- [What is required]
Where a line of the data below has the string "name", copy that line.

- [Data extract]
--

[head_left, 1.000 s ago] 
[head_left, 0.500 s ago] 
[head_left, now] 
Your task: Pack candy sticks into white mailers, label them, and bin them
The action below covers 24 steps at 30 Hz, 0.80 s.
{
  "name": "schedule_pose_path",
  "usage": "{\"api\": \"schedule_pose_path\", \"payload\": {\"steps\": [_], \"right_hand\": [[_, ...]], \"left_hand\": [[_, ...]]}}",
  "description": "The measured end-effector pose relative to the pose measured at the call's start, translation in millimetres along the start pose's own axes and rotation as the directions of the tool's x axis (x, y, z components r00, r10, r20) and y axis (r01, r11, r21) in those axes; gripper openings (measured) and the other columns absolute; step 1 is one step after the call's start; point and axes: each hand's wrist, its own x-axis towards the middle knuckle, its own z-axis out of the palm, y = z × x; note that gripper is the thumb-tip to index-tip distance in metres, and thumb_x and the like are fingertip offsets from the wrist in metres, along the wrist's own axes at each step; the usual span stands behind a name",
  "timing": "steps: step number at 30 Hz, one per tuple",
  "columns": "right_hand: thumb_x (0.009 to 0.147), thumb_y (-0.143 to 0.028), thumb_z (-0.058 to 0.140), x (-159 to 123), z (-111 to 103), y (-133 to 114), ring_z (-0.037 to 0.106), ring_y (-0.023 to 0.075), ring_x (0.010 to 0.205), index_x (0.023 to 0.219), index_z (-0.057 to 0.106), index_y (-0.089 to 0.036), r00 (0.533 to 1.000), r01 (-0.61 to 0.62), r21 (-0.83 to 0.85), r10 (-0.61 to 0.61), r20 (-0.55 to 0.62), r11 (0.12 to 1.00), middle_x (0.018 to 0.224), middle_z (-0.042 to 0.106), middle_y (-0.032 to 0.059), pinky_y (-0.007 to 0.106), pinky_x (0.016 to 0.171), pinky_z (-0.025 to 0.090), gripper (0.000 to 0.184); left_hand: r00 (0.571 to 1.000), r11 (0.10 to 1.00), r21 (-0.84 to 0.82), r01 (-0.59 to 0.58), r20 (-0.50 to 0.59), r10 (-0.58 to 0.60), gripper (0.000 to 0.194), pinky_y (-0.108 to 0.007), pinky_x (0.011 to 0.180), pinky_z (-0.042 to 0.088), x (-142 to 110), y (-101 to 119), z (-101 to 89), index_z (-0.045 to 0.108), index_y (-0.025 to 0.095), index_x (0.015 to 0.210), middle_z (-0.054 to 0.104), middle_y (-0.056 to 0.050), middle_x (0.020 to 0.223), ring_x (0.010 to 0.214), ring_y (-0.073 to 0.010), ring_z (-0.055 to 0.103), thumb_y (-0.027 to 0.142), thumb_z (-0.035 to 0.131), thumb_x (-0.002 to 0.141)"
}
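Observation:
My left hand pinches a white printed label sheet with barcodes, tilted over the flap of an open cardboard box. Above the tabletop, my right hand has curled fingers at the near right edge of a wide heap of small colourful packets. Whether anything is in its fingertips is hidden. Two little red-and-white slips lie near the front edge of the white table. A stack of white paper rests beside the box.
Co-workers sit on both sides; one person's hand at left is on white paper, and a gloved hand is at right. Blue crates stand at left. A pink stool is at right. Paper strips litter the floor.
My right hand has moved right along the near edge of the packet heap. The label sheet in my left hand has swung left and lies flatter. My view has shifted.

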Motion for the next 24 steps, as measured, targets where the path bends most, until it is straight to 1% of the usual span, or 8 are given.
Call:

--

- [Response area]
  "name": "schedule_pose_path",
  "description": "The measured end-effector pose relative to the pose measured at the call's start, translation in millimetres along the start pose's own axes and rotation as the directions of the tool's x axis (x, y, z components r00, r10, r20) and y axis (r01, r11, r21) in those axes; gripper openings (measured) and the other columns absolute; step 1 is one step after the call's start; point and axes: each hand's wrist, its own x-axis towards the middle knuckle, its own z-axis out of the palm, y = z × x; note that gripper is the thumb-tip to index-tip distance in metres, and thumb_x and the like are fingertip offsets from the wrist in metres, along the wrist's own axes at each step; the usual span stands behind a name",

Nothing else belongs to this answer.